Mme Z, salariée de M. Y depuis 1990, a déposé plainte pour harcèlement contre son employeur en 2006 et saisi le conseil de prud’hommes en 2007 pour violation de l’obligation de sécurité de l’employeur. Elle est licenciée pour inaptitude en 2008.

Devant le tribunal correctionnel en 2009, M. Y est reconnu coupable de faits de harcèlement moral et est condamné à payer à ce titre une somme à titre de dommages-intérêts à la salariée.

En matière sociale en 2016, la cour d’appel de Douai dit nul le licenciement pour inaptitude en raison des faits de harcèlement, et condamne M. Y au paiement d’une somme à titre de dommages-intérêts pour la nullité du licenciement, ainsi que d’une somme à titre de dommages-intérêts pour manquement à l’obligation de sécurité de l’employeur.

L’employeur conteste et se pourvoit en cassation au motif que deux indemnités (au pénal et au civil) ne peuvent être allouées pour réparer un même préjudice.

Le droit

Selon la Cour, les obligations résultant des articles L. 1152-1 (définition du harcèlement moral) et L. 1152-4 du code du travail (mesures préventives de l’employeur) sont distinctes en sorte que la méconnaissance de chacune d’elles, lorsqu’elle entraîne des préjudices distincts, peut ouvrir droit à des réparations spécifiques.

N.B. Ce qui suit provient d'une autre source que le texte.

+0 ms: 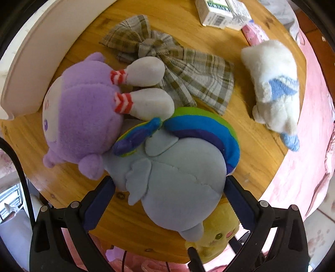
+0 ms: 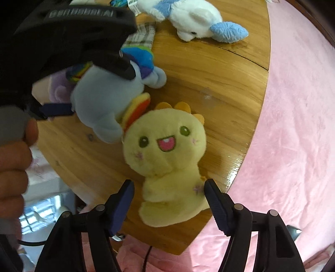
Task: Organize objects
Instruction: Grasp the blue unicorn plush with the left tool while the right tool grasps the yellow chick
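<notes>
My left gripper is shut on a grey-blue plush with a rainbow mane, its pads pressed on both sides; the plush also shows in the right wrist view. A purple plush with white striped legs lies against it on the round wooden table. A yellow plush lies face up near the table's edge, partly seen under the blue one in the left view. My right gripper is open, its jaws on either side of the yellow plush's body.
A white and blue plush lies at the right, also in the right view. A plaid cloth lies behind the plushes. White boxes sit at the far edge. A white tray rim stands left. Pink bedding surrounds the table.
</notes>
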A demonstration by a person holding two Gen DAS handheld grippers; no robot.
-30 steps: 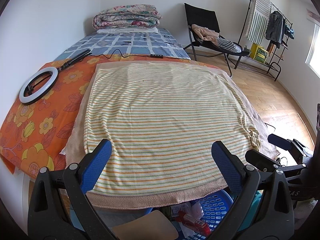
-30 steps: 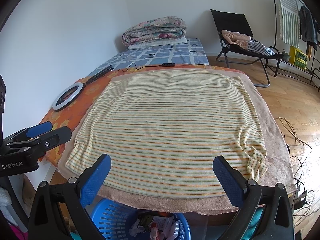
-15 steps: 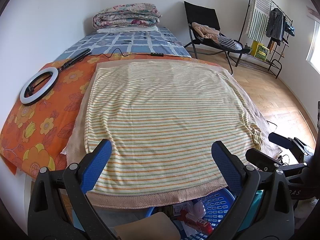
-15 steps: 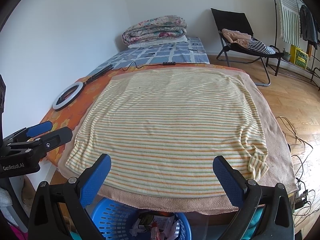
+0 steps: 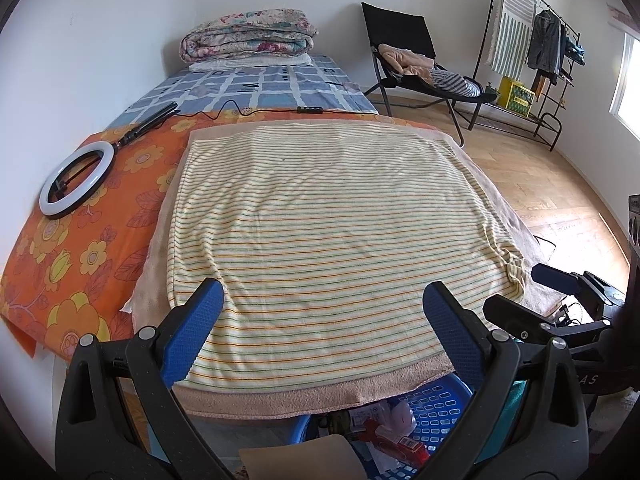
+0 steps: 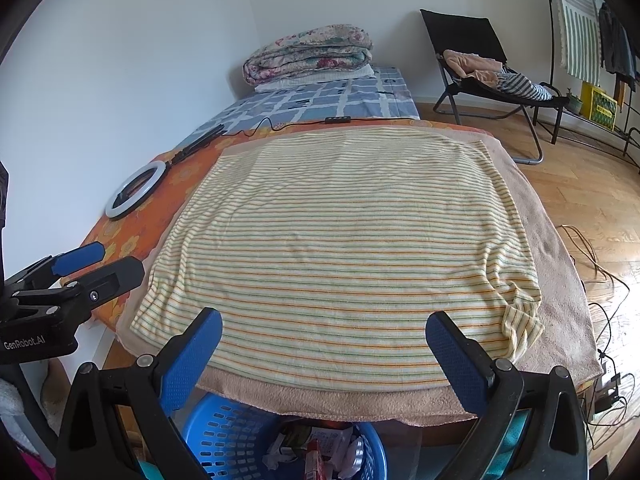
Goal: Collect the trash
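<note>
I hold my left gripper [image 5: 323, 328] and right gripper [image 6: 324, 354] spread wide and empty above the blue basket [image 6: 224, 436] of trash [image 6: 320, 446] tucked under the near edge of the striped towel [image 6: 340, 248], the ring light [image 5: 76, 184] lying beyond.

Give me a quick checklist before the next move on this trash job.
1. Left tongs open, holding nothing: ok.
2. Right tongs open, holding nothing: ok.
3. Basket within view below the bed edge, trash inside: ok.
4. Trash left on the striped towel: none visible, ok.
5. Trash elsewhere, floor or under the bed: cannot tell.
6. Ring light and its cable lie apart from both tongs: ok.
</note>
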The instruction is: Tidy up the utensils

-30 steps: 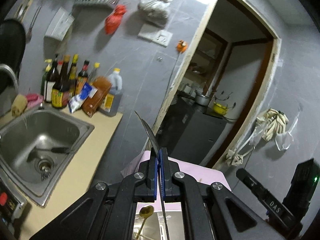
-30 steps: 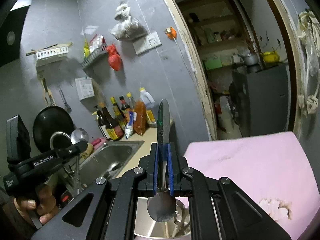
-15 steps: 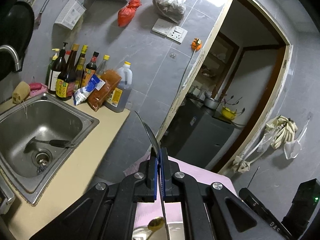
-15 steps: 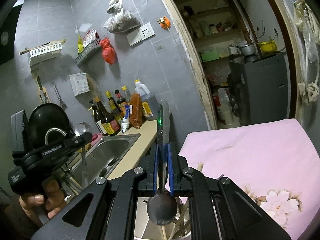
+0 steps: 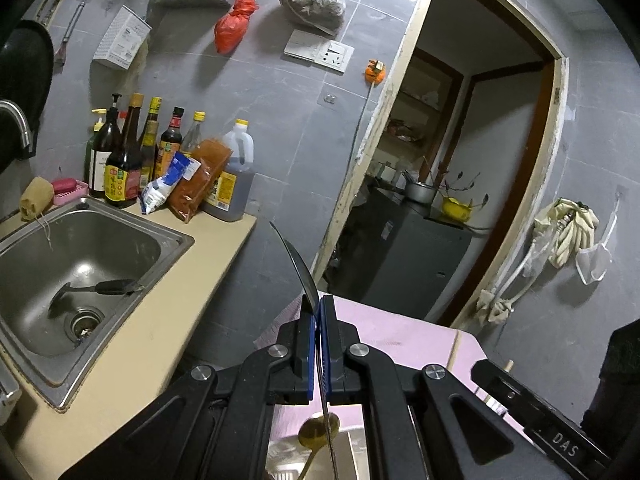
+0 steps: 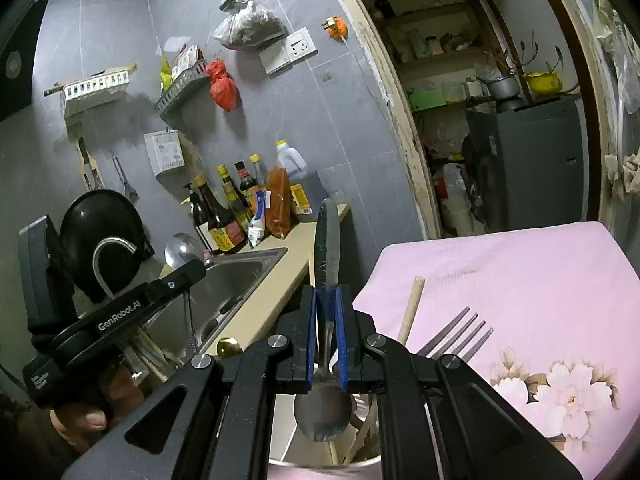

Dès lors, c’est à bon droit que la cour d’appel a alloué à la salariée des dommages-intérêts réparant le préjudice subi du fait de l’absence de mesures de prévention en matière de harcèlement moral, quand bien même la salariée avait été indemnisée par la juridiction pénale pour l’infraction de harcèlement moral retenue à l’encontre de son employeur.

Ce qu’il faut en retenir

Le salarié victime d’actes de harcèlement moral peut donc prétendre à des dommages et intérêts réparant le préjudice subi du fait de l’absence de mesures de prévention en la matière, et ceci même s’il a été indemnisé par la juridiction pénale pour l’infraction de harcèlement moral retenue à l’encontre de son employeur.